Anthropic's Mythos model showcases PR prowess, raises questions about claims
Anthropic announced this week that it had built an AI model so capable it would not release it to the public for cybersecurity reasons. Within days, the US Treasury secretary summoned major bank heads to discuss it. A UK Reform MP wrote to the government warning of "catastrophic cybersecurity risks." The model, called Mythos, went viral on social media.
The announcement also drew skepticism. AI researcher Gary Marcus said Anthropic's CEO Dario Amodei had "graduated from the same school of hype and exaggeration" as OpenAI's Sam Altman.
The episode reveals something clearer than Mythos's actual capabilities: Anthropic has become exceptionally skilled at media relations. In recent months, the company secured a 10,000-word New Yorker profile, multiple Wall Street Journal pieces, and a Time magazine cover featuring Amodei's face above the Pentagon and US defense secretary.
Amodei and co-founder Jack Clark appeared on two separate New York Times podcasts in February discussing whether Claude, Anthropic's commercial product, might be conscious or "rip through the economy." The company's resident philosopher spoke to the Wall Street Journal about whether Claude has a "sense of self."
Anthropic's media lead, Danielle Ghiglieri, has documented these wins on LinkedIn. She called the Time cover "one of those pinch-me moments" and described working with the New Yorker journalist as being "pushed to articulate ideas you're still forming."
Other tech PR professionals take notice
One PR executive at a competing firm observed: "They are clearly having a moment right now but companies building technology that will change the world deserve equal scrutiny. They accidentally leaked their own source code last week, then this week they claim stewardship over cyber threats with a new powerful model that only they control. Any other big tech firm would be ridiculed."
Anthropic released part of Claude's internal source code in early April, though the company said "no sensitive customer data or credentials were involved or exposed."
The substance question
Experts disagree on whether Mythos's capabilities justify the announcement. Dr. Heidy Khlaaf, chief AI scientist at the AI Now Institute, said the model's capacities were "not substantiated" and that Anthropic's "purposely vague language … brings into question if they are trying to garner further investment without scrutiny."
Jameison O'Reilly, an offensive cybersecurity expert, acknowledged Mythos is real and Anthropic was "right to treat it seriously." But he questioned some claims. Anthropic said the model found thousands of "zero-day vulnerabilities" in major operating systems - flaws unknown to developers.
"In 10 years gaining authorized access to hundreds of organizations - banks, governments, critical infrastructure - the number of times we needed a zero-day vulnerability to achieve our objective was vanishingly small," O'Reilly said.
Practical constraints may also factor in
Anthropic may have withheld Mythos for reasons beyond security.
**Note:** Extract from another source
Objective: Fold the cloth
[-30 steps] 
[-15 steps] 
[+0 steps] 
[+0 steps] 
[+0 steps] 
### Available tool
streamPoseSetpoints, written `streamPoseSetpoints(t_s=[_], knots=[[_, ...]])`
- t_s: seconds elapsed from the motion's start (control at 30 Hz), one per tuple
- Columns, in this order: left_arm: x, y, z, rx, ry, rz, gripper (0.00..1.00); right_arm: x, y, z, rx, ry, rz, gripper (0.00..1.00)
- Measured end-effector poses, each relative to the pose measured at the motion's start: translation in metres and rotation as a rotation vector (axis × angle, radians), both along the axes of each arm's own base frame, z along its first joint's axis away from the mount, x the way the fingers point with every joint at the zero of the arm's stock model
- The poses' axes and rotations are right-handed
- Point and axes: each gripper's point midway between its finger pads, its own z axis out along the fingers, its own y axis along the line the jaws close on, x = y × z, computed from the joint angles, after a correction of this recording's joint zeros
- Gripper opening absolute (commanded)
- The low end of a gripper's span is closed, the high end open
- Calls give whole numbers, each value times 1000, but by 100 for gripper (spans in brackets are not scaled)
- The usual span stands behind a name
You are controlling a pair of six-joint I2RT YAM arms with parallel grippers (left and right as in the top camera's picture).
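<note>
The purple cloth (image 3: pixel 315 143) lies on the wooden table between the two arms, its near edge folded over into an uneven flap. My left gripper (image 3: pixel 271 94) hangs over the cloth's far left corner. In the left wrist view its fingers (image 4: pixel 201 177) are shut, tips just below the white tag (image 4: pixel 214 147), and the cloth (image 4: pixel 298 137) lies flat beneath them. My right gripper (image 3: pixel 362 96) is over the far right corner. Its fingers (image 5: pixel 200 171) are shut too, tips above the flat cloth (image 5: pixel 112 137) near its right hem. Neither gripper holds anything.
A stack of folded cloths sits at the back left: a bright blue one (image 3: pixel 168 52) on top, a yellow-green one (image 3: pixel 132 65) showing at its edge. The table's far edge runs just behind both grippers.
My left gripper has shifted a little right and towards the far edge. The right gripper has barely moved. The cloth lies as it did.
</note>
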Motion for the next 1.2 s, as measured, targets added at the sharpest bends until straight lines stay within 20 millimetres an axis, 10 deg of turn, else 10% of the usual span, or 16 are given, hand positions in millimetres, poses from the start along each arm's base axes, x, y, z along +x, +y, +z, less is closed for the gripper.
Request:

The company has introduced usage caps on Claude and now requires users to purchase extra capacity to run third-party tools, suggesting computing constraints.
Like OpenAI, Anthropic is in a race to raise billions and capture a market still poorly defined: people who might use chatbots as friends or romantic partners, and companies seeking to replace human employees. The products themselves differ only marginally, mostly in hard-to-measure qualities like "sense of self."
Khlaaf suggested the announcement was "a strategic move to show that they're open for business." She warned that "Anthropic publicity has managed to better obscure" the same "bait and switch playbook that was used by OpenAI, where safety is a PR tool to gain public trust before profits are prioritized."
For communications professionals, the Mythos announcement illustrates how effectively a company can shape perception around unverified technical claims through disciplined media relations - and how difficult it becomes for the public to assess what's real.